The Razer Ornata V2 aims to solve an old argument. Should you get a membrane or mechanical keyboard? Its answer is simple. Why not have both? Built as a successor to the Ornata Chroma, this mecha-membrane device combines the best bits of each – the ‘click’ of mechanical decks and the feel of traditional membrane switches.
Does its strategy work? Mostly. While it’s not a slam-dunk, the Razer Ornata V2 offers the best of both worlds. It’s also an essential step up from its predecessor.

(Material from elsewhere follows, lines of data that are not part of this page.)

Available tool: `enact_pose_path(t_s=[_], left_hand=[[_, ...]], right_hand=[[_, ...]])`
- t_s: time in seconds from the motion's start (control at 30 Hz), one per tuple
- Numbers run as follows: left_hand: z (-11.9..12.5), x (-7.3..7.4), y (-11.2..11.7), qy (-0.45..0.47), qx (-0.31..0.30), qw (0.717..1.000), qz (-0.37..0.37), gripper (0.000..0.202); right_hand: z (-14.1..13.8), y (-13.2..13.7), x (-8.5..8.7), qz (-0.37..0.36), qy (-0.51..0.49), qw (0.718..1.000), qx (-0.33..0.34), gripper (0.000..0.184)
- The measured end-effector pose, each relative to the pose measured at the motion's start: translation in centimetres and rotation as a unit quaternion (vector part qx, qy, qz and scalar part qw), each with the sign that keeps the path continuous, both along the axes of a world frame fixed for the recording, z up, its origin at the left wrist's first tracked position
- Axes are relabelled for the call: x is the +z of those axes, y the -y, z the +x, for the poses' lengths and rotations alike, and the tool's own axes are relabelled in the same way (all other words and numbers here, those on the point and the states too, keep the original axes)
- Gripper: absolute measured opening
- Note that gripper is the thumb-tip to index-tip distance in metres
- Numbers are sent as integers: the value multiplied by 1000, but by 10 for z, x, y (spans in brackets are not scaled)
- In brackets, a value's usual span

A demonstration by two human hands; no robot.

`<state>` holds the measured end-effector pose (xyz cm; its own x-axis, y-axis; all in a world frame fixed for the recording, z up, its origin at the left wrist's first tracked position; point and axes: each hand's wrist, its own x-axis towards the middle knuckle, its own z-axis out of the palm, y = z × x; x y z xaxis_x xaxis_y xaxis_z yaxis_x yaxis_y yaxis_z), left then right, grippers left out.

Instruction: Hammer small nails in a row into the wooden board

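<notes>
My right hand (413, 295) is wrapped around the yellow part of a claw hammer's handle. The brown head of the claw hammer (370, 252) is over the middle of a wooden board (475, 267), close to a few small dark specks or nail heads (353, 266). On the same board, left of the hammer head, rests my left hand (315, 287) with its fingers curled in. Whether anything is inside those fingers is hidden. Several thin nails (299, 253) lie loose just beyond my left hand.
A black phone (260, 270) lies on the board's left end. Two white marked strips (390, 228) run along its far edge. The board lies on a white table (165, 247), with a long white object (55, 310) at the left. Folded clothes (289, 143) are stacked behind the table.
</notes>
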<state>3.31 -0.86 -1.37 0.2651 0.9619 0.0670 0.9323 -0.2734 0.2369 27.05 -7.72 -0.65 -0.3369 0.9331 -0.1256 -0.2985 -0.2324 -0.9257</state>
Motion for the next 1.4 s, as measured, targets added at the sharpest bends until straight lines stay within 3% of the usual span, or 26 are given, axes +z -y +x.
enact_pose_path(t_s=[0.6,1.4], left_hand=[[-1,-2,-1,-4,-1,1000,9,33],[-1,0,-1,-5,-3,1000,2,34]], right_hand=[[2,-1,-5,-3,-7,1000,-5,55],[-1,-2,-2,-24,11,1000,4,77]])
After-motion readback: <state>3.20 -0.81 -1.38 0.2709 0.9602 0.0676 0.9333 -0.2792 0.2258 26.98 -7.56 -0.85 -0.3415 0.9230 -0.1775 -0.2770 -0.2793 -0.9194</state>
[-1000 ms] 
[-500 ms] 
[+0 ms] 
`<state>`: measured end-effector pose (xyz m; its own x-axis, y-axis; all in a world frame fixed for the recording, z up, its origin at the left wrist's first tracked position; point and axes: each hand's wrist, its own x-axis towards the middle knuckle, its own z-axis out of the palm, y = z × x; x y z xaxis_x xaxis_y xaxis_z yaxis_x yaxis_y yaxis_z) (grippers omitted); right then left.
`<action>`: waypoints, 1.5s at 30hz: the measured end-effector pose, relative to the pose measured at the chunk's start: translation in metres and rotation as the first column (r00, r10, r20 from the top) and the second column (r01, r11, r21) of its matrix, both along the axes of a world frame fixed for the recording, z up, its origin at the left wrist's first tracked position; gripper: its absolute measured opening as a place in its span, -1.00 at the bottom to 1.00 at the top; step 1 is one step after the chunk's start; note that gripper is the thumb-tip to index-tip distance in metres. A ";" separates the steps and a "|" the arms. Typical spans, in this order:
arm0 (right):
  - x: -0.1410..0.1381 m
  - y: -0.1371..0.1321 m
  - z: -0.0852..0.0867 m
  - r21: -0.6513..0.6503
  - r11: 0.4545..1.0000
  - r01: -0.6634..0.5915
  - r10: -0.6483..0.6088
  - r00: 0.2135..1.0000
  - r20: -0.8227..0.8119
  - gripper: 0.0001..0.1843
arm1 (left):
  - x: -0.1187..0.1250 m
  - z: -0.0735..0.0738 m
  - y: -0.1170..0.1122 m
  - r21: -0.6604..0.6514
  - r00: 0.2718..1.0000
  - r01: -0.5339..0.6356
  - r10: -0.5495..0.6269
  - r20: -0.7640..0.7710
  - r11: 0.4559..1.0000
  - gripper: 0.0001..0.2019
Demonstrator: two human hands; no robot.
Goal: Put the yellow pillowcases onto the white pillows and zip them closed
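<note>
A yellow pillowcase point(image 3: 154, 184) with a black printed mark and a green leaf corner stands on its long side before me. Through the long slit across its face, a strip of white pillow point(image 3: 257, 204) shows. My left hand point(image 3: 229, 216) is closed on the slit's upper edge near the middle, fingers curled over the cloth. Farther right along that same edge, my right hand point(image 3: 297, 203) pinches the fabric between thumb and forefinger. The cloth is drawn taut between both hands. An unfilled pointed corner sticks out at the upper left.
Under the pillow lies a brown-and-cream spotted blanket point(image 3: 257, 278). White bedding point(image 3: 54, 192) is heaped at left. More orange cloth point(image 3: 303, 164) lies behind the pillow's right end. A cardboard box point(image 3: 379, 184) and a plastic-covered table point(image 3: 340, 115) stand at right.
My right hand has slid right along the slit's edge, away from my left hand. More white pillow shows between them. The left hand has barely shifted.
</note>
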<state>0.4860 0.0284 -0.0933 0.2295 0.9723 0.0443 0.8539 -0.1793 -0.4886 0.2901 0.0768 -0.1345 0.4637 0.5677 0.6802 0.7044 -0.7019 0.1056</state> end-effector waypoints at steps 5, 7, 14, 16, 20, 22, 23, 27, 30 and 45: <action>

The Razer Ornata V2’s mecha-membrane approach is its headlining feature. To get technical, that means its keys are fitted with the rubber dome from membrane keyboards alongside the mechanisms of a mechanical switch. In Razer’s own words, the Ornata V2 “combines the best of both worlds by providing a soft cushioned touch for gaming comfort, along with a crisp tactile click”.
Those mid-height keycaps are another selling point. Their low profile allows for quicker actuation, meaning that your key-presses are registered faster. This – and the generous pleather wrist-rest – make it a good fit for competitive shooters. Naturally, those keys are also lit by RGB with 16.8 million possible color combinations and can be programmed as you see fit.
Elsewhere, a new volume scroll wheel above the number pad has been added to go with dedicated media controls on the top right-hand side. That’s one of the biggest improvements over the old Ornata Chroma; that one lacked media controls entirely.
A low-profile keyboard with the usual Razer hallmarks, the Ornata V2 blends a plain, matte black frame with soft rubber keys. It gives a slick first impression as a result despite its lack of premium build materials, especially when its RGB backlighting is fired up.
That pleather wrist-rest is the star of the show, though. It even looks comfortable. And because it’s magnetic, you can quickly disconnect it for a smaller footprint if you’d prefer.
OK, onto the important bit – how is the Razer Ornata V2 for gaming? Good, broadly speaking. It’s responsive and easy to use, with the keys sitting a comfortable distance from one another so you don’t have to contort your hands into unwieldy shapes to hit ctrl or shift. That was particularly useful for shooters such as Call of Duty: Warzone; it’s much easier to crouch, drop, or sprint with this keyboard than it has been on others I’ve tested.
It was the same story when I jumped into a match of DOTA 2 or returned to my old character in World of Warcraft. Everything’s in easy reach, and it was comfortable resting on or near my suite of abilities. That’s mostly because of the durable rubber keycaps – they’re smooth and pleasant to the touch. In fact, my only criticism would be their propensity to pick up grease marks.
The feel of them for gaming or typing is just as satisfying. They’ve got a weighty (but not obnoxious) ‘click’, yet the action feels more like a traditional setup. It’s softer, making the Ornata V2 a good first gaming keyboard. Even though that ‘clack’ noise is a bit strange at first when moving the camera using WASD in sim games like Planet Zoo – it gives the impression that the keys are stuck until you get used to it – it’s really satisfying for doling out orders or hitting space to activate a command in strategies such as Gears Tactics. Alright, you don’t always get that gratifying click each time you hit a key. But most of the time, it’s a delight.
A lower actuation also bears fruit. Being able to dive behind cover or hit reload ever so slightly before your opponents is handy for obvious reasons.
I appreciate the scroll wheel in the top right corner, too. It’s so much easier to tweak volume via the keyboard itself than mess about with the Windows tab (potentially having to exit your game in the process). Similarly, the cushioned pleather wrist-rest is leaps and bounds ahead of the competition. It’s so much more comfortable than plastic alternatives.
The thing I didn’t like? The enter key. It’s a bit too small, and I often found myself accidentally hitting something else instead. I’d have preferred it to be slightly longer. This clearly isn’t a disaster and you get used to it, but it’s something to bear in mind.
It doesn’t get in the way of the Razer Ornata V2 being a worthy addition to the list of Razer keyboards, either. If you’re new to the area (in which case, be sure to check out our guide to the best gaming keyboards) and/or can’t decide whether you’d prefer a mechanical or membrane device, this is the perfect choice.